US COIN Doctrine and
Practice: An Ally’s Perspective (http://carlisle-www.army.mil/usawc/Parameters/07winter/alderson.pdf)

ALEXANDER ALDERSON

Until very recently, the four and a half years of military operations in Iraq appeared to have created an obstacle in people’s minds. Rightly or wrongly, reality has subsumed theory, and because of the media coverage Iraq has received, counterinsurgency is now seen as nothing but an indescribably bloody, draining, protracted, and arduous business which makes tremendous demands on popular support, political resolve, and the resources required to sustain the fight. History shows this has always been the case, but perhaps the initial incidences of rapid, decisive, conventional operations misled the public. The fact remains: The cost of counterinsurgency is high. It always has been, depressingly so, and it is largely unrefundable. There is now more than a glimmer of hope, a detectable, increasingly palpable feeling that something may be changing, that there is now what can be best described as “a reasonable degree of tactical momentum on the ground.”

Leadership, more troops, focused training during preparation for deployment, and the application of hard-learned lessons from four and a half years at war are playing their part. A new factor is present, one that is fundamental to overcoming many of the initial obstacles and a factor that was absent when the insurgencies started to emerge from the shadows to so bedevil the stabilization efforts in Iraq. That factor is doctrine, and the publication of US Army Field Manual 3-24 and US Marine Corps Warfighting Publication 3-33.5 provides American participants with a counterinsurgency doctrine applicable, as the authors intended, to operations in Iraq and Afghanistan, and for similar operations well into the second decade of this century.

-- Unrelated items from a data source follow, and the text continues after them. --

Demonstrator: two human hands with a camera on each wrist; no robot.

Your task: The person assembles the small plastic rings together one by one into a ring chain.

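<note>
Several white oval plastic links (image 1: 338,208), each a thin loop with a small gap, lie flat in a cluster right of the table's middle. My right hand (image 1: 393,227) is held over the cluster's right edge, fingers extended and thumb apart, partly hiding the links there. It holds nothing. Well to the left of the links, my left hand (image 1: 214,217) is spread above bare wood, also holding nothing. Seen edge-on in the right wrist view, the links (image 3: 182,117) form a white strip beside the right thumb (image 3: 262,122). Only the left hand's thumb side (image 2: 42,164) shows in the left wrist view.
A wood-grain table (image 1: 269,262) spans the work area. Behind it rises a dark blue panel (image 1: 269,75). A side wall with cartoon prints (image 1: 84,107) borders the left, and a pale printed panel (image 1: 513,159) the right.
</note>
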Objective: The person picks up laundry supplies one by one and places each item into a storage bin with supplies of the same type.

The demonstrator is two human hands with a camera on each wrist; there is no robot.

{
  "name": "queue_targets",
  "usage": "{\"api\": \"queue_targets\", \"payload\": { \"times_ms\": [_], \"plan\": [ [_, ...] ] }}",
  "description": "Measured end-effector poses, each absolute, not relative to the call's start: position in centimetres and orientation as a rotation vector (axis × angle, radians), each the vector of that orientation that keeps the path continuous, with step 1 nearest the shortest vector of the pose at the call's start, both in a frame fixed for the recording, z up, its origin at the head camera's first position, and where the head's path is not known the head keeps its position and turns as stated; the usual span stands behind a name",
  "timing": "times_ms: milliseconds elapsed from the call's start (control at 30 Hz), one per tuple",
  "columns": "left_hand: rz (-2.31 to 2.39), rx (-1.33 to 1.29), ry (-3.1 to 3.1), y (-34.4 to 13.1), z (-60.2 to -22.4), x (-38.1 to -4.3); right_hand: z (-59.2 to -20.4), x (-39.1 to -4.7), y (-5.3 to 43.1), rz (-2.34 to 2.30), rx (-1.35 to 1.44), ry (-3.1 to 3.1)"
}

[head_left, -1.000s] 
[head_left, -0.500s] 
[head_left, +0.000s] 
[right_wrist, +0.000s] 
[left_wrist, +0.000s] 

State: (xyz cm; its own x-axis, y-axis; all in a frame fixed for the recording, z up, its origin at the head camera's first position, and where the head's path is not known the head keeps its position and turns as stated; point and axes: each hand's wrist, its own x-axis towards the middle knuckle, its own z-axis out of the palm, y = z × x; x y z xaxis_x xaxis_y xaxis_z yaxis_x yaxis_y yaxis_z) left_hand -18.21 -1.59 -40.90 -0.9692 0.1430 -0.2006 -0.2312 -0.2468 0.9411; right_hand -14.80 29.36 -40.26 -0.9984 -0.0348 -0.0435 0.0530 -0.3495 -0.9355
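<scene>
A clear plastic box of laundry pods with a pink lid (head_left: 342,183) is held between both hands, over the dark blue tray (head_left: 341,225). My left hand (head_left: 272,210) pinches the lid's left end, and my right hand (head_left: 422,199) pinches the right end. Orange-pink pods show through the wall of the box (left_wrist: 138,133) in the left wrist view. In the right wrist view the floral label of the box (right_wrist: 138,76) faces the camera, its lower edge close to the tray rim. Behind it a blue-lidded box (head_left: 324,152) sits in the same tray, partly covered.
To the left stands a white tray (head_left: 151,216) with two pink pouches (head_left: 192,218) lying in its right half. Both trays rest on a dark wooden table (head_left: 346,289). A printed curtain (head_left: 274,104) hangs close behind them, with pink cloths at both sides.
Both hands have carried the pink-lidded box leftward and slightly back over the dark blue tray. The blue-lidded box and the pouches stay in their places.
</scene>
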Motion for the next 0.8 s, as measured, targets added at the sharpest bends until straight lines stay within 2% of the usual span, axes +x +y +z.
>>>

The development of FM 3-24 is notable for at least two reasons.2 First, the writing team canvassed and included a far wider range of opinion and expertise than is normally the case in developing such documents, giving the doctrine a wider applicability than simply how to win in Iraq. Second, and arguably of greater importance, the speed with which both the doctrine was produced, incorporating that wider view, and at the same time the entire education and training systems were revamped was unprecedented. The project underlines the fact that there is much more to the development and implementation of doctrine than the publication of a pamphlet. Outcomes depend on the approach that the doctrine describes being taught, understood, and executed. To be effective, doctrine must be assimilated, absorbed into the military culture, and then sensibly applied to the prevailing conditions...

J Wolfsberger
01-04-2008, 11:43 AM
... whetted my appetite for you book.

I agree with you completely on the need for re-engineering countries. How do we do it without falling into the "nation building" trap so beloved of leftists, liberals and neo-cons? I happen to think the US model of representative government is ideal - for us. I don't see it as the best, "one size fits all" model for every place and people on Earth. But that is exactly how the ideologues will understand and implement re-engineering.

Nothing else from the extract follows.